→ ACTION ITEM: Please write out exactly the lines of the data below from the line holding "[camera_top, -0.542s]" through the line holding "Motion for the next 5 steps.", and leave out the rest.

***** WORKING DATA

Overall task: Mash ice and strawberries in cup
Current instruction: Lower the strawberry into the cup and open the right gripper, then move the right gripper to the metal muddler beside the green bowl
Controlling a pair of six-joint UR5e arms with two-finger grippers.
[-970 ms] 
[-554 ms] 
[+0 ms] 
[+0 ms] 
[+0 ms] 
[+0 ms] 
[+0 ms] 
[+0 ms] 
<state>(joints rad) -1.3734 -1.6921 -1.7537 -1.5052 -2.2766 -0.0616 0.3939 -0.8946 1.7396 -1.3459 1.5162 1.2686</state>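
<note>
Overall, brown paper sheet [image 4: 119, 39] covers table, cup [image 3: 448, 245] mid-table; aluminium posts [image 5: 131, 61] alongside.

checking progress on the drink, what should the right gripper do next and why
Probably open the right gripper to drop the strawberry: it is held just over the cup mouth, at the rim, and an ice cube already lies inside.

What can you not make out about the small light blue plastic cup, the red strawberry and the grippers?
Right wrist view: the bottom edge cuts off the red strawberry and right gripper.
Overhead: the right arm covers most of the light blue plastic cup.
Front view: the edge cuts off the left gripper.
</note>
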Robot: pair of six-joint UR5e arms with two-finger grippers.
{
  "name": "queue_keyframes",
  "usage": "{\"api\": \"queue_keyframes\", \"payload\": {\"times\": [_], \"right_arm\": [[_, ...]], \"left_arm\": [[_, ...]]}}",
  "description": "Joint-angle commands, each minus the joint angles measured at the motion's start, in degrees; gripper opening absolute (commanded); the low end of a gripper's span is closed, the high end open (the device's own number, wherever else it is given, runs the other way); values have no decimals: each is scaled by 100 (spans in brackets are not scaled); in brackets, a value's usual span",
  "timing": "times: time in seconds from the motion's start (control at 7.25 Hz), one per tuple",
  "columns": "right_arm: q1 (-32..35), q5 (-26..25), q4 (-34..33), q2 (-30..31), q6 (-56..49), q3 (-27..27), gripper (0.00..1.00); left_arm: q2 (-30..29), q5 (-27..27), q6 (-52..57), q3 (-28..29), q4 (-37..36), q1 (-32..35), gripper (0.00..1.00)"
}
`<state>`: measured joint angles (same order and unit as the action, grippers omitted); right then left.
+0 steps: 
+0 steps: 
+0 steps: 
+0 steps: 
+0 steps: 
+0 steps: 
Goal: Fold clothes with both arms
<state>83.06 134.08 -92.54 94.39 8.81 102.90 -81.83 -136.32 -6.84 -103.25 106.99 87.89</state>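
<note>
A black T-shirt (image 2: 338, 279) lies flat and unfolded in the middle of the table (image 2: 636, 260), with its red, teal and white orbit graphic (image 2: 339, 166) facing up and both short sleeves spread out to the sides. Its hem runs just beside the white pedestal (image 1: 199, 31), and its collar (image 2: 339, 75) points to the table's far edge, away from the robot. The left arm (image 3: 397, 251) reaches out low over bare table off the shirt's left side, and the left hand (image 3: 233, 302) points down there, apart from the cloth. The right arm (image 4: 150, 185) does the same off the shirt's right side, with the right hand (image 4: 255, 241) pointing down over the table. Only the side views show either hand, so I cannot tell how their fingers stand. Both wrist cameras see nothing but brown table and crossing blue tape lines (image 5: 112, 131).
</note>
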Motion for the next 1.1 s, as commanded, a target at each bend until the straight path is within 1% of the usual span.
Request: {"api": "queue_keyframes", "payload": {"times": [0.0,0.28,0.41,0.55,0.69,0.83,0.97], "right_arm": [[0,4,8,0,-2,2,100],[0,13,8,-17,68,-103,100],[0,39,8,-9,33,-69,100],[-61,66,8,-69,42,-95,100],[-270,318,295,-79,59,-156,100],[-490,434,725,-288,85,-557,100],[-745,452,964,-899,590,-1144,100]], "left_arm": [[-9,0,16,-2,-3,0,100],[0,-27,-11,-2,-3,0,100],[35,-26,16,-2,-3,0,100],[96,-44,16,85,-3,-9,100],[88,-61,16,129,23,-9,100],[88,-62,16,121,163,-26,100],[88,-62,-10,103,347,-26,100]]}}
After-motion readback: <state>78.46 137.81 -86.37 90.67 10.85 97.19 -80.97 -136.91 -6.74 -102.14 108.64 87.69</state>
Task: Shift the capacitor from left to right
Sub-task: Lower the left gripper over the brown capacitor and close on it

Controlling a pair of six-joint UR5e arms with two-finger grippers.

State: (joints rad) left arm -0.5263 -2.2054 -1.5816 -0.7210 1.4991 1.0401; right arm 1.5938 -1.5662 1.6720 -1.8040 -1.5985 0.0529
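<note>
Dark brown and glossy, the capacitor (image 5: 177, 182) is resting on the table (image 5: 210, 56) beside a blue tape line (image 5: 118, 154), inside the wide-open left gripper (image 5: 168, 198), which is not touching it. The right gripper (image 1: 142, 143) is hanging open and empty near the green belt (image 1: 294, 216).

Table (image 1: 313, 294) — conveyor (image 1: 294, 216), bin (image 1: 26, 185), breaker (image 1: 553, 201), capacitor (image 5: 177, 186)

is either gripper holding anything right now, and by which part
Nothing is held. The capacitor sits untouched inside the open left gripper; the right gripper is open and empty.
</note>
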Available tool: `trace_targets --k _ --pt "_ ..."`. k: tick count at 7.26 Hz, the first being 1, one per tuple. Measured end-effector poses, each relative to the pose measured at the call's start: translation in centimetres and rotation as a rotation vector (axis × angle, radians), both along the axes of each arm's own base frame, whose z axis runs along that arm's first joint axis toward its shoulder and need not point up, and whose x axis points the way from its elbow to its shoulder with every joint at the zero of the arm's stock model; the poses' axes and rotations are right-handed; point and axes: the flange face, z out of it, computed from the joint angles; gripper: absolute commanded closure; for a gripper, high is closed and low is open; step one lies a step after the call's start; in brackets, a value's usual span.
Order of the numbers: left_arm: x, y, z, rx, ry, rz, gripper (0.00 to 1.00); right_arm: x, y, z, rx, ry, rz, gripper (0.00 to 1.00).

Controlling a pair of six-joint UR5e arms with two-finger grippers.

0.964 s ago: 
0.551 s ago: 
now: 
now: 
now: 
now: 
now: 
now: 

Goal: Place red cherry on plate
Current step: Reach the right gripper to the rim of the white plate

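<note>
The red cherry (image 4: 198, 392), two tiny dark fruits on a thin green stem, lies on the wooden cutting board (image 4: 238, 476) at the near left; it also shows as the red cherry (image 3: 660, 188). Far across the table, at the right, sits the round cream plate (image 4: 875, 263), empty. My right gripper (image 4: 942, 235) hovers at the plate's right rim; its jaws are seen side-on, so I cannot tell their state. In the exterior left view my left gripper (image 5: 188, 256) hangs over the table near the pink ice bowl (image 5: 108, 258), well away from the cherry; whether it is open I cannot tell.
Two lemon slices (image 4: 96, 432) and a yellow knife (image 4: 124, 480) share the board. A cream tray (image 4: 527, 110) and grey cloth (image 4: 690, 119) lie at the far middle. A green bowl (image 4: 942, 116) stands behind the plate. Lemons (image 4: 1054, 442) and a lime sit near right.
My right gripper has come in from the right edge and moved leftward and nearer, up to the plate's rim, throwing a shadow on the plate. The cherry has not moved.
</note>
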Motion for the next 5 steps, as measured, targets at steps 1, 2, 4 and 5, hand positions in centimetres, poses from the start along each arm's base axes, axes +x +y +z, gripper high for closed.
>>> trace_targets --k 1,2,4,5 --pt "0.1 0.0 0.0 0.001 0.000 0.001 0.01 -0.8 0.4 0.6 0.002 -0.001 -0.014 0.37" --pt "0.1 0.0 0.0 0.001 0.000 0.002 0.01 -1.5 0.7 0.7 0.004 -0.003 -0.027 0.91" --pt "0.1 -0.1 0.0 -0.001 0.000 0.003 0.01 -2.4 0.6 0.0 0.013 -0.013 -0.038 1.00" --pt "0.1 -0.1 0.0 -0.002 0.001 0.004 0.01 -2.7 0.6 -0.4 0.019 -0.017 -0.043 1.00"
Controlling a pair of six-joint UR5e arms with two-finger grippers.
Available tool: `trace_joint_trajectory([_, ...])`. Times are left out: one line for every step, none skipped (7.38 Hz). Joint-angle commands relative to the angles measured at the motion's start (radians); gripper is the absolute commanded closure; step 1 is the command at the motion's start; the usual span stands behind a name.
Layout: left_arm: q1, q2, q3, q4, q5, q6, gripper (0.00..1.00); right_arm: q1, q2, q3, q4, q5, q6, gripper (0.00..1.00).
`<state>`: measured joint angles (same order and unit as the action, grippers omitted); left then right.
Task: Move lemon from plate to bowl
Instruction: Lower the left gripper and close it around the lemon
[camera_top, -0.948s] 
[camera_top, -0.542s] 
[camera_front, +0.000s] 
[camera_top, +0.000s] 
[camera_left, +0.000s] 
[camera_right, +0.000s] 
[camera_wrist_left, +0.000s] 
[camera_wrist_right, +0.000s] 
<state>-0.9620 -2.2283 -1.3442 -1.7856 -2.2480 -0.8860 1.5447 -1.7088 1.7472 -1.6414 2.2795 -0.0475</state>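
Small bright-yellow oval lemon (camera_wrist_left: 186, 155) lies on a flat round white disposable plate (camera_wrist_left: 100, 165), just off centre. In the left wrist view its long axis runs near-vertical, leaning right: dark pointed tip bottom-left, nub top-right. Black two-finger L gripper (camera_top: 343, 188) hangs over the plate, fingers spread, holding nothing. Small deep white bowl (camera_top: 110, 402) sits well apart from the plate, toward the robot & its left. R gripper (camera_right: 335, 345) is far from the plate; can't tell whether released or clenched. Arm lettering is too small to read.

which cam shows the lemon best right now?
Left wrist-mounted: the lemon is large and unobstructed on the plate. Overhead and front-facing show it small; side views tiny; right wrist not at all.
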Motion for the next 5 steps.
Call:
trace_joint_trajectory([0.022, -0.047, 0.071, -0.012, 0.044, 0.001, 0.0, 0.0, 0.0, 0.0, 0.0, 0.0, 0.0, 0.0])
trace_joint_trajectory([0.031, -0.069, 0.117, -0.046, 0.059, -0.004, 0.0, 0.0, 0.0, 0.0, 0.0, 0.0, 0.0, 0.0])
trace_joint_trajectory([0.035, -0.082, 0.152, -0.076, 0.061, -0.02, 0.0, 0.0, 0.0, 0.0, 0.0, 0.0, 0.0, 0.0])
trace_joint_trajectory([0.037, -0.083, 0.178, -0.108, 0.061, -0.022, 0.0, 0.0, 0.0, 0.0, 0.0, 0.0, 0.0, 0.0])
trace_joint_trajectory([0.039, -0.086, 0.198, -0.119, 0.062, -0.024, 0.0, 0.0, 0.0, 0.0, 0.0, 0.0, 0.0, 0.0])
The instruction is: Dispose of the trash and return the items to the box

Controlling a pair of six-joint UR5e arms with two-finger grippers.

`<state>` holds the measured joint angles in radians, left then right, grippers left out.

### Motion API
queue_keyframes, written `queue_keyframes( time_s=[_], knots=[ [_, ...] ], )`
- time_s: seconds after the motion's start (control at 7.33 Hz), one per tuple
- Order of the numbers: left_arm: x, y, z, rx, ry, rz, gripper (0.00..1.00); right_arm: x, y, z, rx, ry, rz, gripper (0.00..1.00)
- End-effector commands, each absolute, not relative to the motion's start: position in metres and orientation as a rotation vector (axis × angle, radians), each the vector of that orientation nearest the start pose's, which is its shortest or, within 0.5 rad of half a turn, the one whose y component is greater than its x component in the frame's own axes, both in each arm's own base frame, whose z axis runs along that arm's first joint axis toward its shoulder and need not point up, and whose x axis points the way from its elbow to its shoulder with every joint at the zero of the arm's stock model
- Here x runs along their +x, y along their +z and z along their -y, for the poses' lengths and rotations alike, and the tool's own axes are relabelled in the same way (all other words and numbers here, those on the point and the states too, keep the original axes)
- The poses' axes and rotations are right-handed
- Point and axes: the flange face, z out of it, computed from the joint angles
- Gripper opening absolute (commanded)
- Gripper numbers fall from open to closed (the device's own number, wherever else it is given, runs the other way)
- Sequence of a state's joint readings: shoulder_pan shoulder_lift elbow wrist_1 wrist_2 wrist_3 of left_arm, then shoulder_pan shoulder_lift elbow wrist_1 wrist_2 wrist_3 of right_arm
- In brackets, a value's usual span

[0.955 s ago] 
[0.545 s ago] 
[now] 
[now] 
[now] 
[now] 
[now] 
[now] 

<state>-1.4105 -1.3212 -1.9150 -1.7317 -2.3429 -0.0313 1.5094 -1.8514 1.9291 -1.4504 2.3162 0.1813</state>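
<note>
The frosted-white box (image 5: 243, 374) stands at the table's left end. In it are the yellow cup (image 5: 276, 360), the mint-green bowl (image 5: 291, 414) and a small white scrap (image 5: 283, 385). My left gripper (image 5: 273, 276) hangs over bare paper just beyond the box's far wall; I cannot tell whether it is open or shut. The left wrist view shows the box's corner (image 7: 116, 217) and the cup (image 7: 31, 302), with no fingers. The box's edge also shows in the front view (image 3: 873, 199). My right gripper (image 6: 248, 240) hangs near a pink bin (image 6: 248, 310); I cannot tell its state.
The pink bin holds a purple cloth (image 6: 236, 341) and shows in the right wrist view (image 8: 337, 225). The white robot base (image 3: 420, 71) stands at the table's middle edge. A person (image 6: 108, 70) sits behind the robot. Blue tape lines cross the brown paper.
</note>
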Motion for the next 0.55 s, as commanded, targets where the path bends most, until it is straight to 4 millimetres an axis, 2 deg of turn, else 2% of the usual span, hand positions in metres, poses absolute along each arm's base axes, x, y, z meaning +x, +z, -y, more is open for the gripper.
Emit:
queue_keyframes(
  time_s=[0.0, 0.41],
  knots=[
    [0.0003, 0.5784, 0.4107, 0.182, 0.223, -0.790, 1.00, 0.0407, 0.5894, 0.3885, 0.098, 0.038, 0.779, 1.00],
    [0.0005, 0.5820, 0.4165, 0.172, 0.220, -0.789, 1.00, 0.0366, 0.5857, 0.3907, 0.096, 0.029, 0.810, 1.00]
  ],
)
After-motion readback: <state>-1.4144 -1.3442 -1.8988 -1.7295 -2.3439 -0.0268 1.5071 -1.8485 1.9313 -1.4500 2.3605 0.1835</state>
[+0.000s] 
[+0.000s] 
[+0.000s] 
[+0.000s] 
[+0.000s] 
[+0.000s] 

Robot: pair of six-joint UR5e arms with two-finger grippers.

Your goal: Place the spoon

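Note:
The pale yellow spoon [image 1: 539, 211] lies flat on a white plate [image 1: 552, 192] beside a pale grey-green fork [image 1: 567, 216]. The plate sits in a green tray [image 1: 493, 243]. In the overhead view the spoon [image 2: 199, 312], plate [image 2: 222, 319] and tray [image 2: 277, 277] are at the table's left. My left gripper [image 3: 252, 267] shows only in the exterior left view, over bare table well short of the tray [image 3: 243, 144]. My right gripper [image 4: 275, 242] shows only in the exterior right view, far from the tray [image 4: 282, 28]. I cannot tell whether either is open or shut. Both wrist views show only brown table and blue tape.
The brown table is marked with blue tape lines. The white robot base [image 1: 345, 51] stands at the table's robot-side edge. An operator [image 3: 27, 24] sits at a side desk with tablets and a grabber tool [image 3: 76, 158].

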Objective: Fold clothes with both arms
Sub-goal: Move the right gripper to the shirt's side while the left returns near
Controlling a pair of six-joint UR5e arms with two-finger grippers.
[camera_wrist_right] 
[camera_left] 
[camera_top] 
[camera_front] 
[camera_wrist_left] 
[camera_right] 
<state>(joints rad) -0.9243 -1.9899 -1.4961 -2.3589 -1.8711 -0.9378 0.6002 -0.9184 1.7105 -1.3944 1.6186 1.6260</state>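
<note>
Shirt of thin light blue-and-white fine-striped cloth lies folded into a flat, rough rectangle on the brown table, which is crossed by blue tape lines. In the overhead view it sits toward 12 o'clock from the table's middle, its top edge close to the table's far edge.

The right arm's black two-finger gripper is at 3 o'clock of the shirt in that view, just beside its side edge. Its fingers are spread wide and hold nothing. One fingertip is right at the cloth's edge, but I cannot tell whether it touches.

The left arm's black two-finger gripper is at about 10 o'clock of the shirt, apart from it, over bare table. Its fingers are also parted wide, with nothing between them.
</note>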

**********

→ YOUR RESPONSE:
[camera_top, -0.542s] 
[camera_front, +0.000s] 
[camera_top, +0.000s] 
[camera_left, +0.000s] 
[camera_right, +0.000s] 
[camera_wrist_left, +0.000s] 
[camera_wrist_right, +0.000s] 
<state>-0.9620 -2.2283 -1.3442 -1.7856 -2.2480 -0.8860 1.5447 -1.7088 1.7472 -1.6414 2.2795 -0.0475</state>
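Small bright-yellow oval lemon (camera_wrist_left: 186, 155) lies on a flat round white disposable plate (camera_wrist_left: 100, 165), just off centre. In the left wrist view its long axis runs near-vertical, leaning right: dark pointed tip bottom-left, nub top-right. Black two-finger L gripper (camera_top: 343, 188) hangs over the plate, fingers spread, holding nothing. Small deep white bowl (camera_top: 110, 402) sits well apart from the plate, toward the robot & its left. R gripper (camera_right: 335, 345) is far from the plate; can't tell whether released or clenched. Arm lettering is too small to read.

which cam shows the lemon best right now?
Left wrist-mounted: the lemon is large and unobstructed on the plate. Overhead and front-facing show it small; side views tiny; right wrist not at all.
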Motion for the next 5 steps.

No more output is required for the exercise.